Task objective: Once the pictures have been set aside, copy every remaining entry exactly.

Data in this exercise:
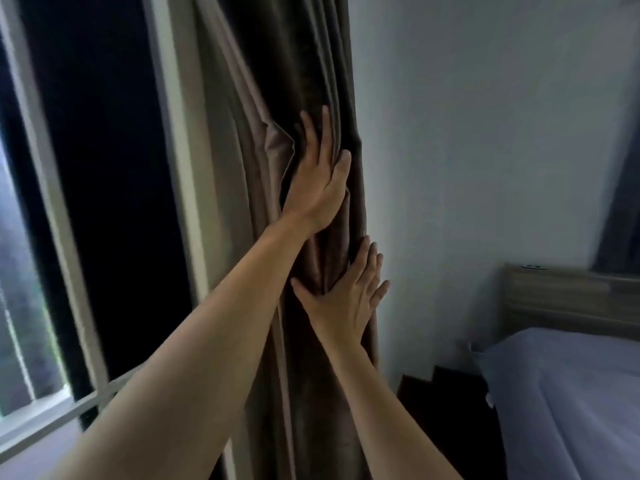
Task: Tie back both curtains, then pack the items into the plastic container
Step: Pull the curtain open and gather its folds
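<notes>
Left hand point(317, 181) and right hand point(349, 299), both spread flat mid-frame, press the bunched curtain point(311, 81); ungripped, its folds could perhaps slide loose.

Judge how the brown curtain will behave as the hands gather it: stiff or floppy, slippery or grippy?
Likely floppy: the curtain hangs in deep folds and creases where the left hand presses it. Its sheen suggests smooth, somewhat slippery cloth. The right hand lies flat on the bunch, so folds may spring loose unless clasped.
</notes>
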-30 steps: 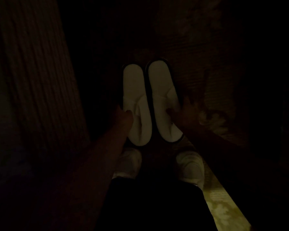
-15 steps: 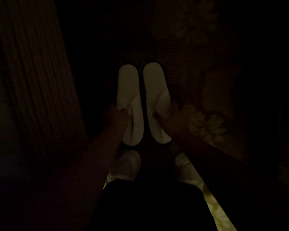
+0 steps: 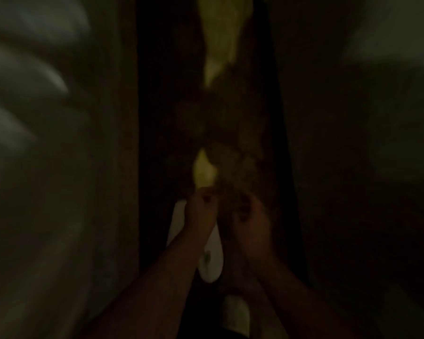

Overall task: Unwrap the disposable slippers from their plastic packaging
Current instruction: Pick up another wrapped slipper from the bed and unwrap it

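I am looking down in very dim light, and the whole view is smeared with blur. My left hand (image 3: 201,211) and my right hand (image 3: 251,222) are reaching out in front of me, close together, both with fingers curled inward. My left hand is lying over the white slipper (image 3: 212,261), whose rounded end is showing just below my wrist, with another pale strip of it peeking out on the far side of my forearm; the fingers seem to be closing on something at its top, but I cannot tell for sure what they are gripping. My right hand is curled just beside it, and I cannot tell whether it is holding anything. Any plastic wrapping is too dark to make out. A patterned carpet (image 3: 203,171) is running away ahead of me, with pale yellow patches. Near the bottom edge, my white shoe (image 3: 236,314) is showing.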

Result for this task:
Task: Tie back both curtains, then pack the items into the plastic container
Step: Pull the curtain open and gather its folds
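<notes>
Left hand point(317, 181) and right hand point(349, 299), both spread flat mid-frame, press the bunched curtain point(311, 81); ungripped, its folds could perhaps slide loose.

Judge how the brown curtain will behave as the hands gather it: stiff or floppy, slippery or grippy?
Likely floppy: the curtain hangs in deep folds and creases where the left hand presses it. Its sheen suggests smooth, somewhat slippery cloth. The right hand lies flat on the bunch, so folds may spring loose unless clasped.
</notes>
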-30 steps: 
-15 steps: 
+0 steps: 

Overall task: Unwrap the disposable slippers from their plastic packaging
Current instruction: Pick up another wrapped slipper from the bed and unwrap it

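I am looking down in very dim light, and the whole view is smeared with blur. My left hand (image 3: 201,211) and my right hand (image 3: 251,222) are reaching out in front of me, close together, both with fingers curled inward. My left hand is lying over the white slipper (image 3: 212,261), whose rounded end is showing just below my wrist, with another pale strip of it peeking out on the far side of my forearm; the fingers seem to be closing on something at its top, but I cannot tell for sure what they are gripping. My right hand is curled just beside it, and I cannot tell whether it is holding anything. Any plastic wrapping is too dark to make out. A patterned carpet (image 3: 203,171) is running away ahead of me, with pale yellow patches. Near the bottom edge, my white shoe (image 3: 236,314) is showing.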

No further output is needed.